Editorial introduction: Racialised migrants navigating the UK's hostile environment policies

Reynolds, Tracey; Erel, Umut and O'Neill, Maggie (2024). Editorial introduction: Racialised migrants navigating the UK's hostile environment policies. Critical Social Policy, 44(2) pp. 165–177.

DOI: https://doi.org/10.1177/02610183231223947

Abstract

This themed issue explores how the British Government are trying to embed immigration control in every aspect of life in the UK for racialised migrants.
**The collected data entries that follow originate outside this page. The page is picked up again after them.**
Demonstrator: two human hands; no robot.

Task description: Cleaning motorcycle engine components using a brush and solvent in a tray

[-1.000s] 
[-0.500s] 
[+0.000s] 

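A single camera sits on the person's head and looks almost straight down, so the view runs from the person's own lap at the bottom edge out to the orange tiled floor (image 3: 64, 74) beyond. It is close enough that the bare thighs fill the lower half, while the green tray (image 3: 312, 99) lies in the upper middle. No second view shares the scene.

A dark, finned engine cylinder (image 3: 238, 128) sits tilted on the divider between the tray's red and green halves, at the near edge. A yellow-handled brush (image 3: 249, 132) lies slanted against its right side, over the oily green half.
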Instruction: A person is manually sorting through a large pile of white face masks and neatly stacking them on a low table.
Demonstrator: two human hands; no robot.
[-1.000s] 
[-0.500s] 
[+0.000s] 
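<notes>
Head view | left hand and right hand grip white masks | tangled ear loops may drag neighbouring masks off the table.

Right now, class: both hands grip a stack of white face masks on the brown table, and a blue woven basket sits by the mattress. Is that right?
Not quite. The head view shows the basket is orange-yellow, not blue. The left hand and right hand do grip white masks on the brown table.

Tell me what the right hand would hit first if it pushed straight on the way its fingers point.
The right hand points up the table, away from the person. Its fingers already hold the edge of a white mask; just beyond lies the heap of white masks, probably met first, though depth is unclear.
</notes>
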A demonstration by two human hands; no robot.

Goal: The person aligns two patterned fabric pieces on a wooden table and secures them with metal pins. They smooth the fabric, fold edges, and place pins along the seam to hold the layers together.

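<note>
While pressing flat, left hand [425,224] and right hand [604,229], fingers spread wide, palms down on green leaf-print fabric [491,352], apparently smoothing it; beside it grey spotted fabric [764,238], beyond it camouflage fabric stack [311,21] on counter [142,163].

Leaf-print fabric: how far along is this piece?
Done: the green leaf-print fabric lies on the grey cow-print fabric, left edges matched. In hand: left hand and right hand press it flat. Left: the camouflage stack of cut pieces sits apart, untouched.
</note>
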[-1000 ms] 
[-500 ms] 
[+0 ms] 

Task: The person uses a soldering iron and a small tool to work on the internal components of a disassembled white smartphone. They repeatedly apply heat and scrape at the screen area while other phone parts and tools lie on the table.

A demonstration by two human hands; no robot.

The articles study the ideological underpinnings of hostile environment policies, to highlight the multiple ways in which racialised migrants are specifically targeted, positioned as ‘unworthy' citizens'. Hostile environment policies create a climate of fear, and as several articles in the volume will show, a knock-on effect is that policies discourage racialised women from accessing important care, specialist health services including maternal care, and from reporting domestic abuse, because of the justifiable concern that the NHS acts as a ‘border police' institution by the government to document and report patients' immigration status Articles in this issue explore how hostile environment policies from the government increased racialised migrants’ vulnerability to poverty, destitution and homelessness. Each of the articles centre the lived experience of the hostile environment for racialised migrants to appraise its impact on public health, mortality rates, the public purse and wider social relations in the UK.